EXERCISE DATA:

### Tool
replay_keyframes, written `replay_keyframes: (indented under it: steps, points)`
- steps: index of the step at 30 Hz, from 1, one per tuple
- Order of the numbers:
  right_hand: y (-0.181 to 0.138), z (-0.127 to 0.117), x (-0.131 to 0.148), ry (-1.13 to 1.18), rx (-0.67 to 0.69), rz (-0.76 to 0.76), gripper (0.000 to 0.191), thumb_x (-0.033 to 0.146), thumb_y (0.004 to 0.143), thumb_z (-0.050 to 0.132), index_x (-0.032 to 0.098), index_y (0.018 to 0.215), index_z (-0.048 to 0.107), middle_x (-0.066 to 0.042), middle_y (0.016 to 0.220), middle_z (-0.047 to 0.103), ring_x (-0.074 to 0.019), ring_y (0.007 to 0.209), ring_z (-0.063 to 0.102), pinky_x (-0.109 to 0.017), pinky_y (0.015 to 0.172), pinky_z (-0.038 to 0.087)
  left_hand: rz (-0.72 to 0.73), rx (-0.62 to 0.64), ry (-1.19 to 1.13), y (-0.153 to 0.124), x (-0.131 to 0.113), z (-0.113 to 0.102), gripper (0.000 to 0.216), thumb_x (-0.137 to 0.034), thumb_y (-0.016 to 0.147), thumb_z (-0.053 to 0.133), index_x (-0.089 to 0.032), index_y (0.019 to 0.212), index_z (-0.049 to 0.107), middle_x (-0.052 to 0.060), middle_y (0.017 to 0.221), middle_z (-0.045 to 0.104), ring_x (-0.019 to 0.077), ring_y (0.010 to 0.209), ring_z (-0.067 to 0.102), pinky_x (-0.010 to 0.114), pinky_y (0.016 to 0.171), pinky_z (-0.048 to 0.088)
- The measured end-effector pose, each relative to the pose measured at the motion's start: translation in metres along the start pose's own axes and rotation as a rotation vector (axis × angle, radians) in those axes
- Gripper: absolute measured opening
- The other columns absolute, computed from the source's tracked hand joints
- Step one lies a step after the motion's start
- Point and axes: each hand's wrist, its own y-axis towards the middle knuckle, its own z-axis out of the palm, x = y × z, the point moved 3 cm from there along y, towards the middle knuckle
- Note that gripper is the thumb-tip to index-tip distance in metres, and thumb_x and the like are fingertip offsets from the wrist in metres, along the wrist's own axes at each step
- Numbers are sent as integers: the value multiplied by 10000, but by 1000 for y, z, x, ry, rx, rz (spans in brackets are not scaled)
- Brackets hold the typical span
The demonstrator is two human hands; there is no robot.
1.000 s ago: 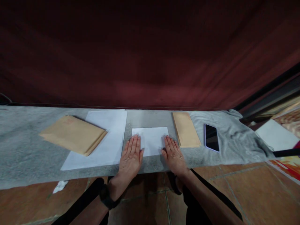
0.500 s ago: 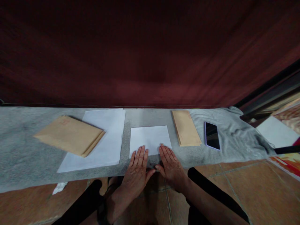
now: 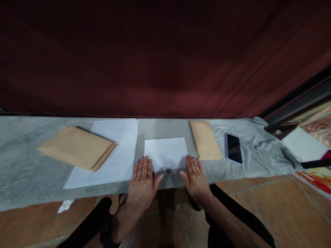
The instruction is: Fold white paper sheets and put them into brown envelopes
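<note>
A folded white sheet of paper (image 3: 166, 151) lies on the grey cloth-covered surface (image 3: 26, 165) straight ahead. My left hand (image 3: 141, 181) rests flat and open at the sheet's near left corner, fingers stretched forward. At the near right corner lies my right hand (image 3: 196, 177), also flat with fingers spread. Neither hand holds anything. Both wrists come out of black sleeves.
Left of the sheet a stack of white paper (image 3: 116, 158) carries several brown envelopes (image 3: 74, 147). A narrow brown envelope (image 3: 205, 140) and a dark phone (image 3: 233, 148) lie to the right. A dark red curtain (image 3: 165, 58) hangs behind. Tiled floor (image 3: 258, 206) runs below the near edge.
Both hands slid from the sheet's sides to the middle of its near edge, then moved apart to its near corners. The view shifted slightly.
</note>
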Motion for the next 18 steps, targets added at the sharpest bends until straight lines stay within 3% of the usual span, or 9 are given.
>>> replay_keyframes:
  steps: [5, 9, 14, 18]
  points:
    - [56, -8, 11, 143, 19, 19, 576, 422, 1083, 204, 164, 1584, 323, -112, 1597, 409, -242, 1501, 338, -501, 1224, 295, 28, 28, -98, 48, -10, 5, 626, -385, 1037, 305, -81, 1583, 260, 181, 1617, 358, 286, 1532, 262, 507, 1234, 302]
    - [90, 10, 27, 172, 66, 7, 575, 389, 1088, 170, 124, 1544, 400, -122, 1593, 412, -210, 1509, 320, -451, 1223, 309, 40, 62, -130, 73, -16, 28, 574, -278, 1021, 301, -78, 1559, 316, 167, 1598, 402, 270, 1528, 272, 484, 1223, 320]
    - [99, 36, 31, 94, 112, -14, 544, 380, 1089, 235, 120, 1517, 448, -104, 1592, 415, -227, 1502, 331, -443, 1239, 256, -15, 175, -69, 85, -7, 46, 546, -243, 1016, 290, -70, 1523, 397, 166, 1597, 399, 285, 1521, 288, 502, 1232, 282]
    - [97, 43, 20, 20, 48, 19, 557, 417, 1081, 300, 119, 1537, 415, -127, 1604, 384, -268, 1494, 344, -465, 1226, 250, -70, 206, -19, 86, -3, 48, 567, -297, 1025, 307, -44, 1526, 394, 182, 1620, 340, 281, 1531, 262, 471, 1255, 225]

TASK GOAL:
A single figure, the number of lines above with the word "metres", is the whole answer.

EXERCISE RESPONSE:
2